TASK DETAILS:
Give an unaltered copy of the listing below, minus its pictures.

────────

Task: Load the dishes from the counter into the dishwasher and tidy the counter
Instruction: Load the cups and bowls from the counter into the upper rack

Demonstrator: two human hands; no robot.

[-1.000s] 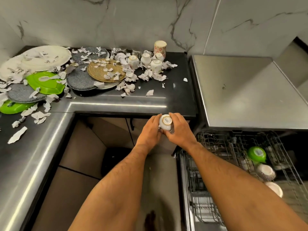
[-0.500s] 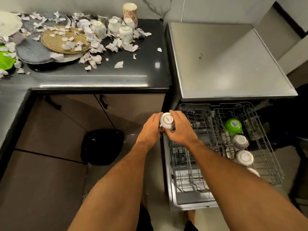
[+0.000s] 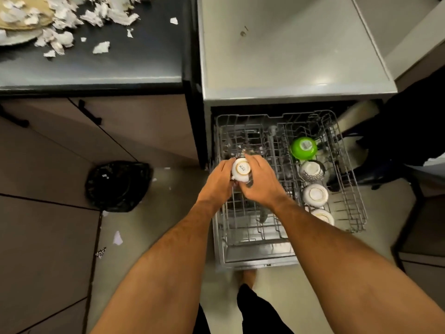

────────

SOLUTION TO THIS TASK:
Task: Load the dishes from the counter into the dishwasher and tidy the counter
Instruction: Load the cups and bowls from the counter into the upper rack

Demonstrator: two human hands; no robot.

[-1.000s] 
[-0.500s] 
[+0.000s] 

The complete answer has been presented.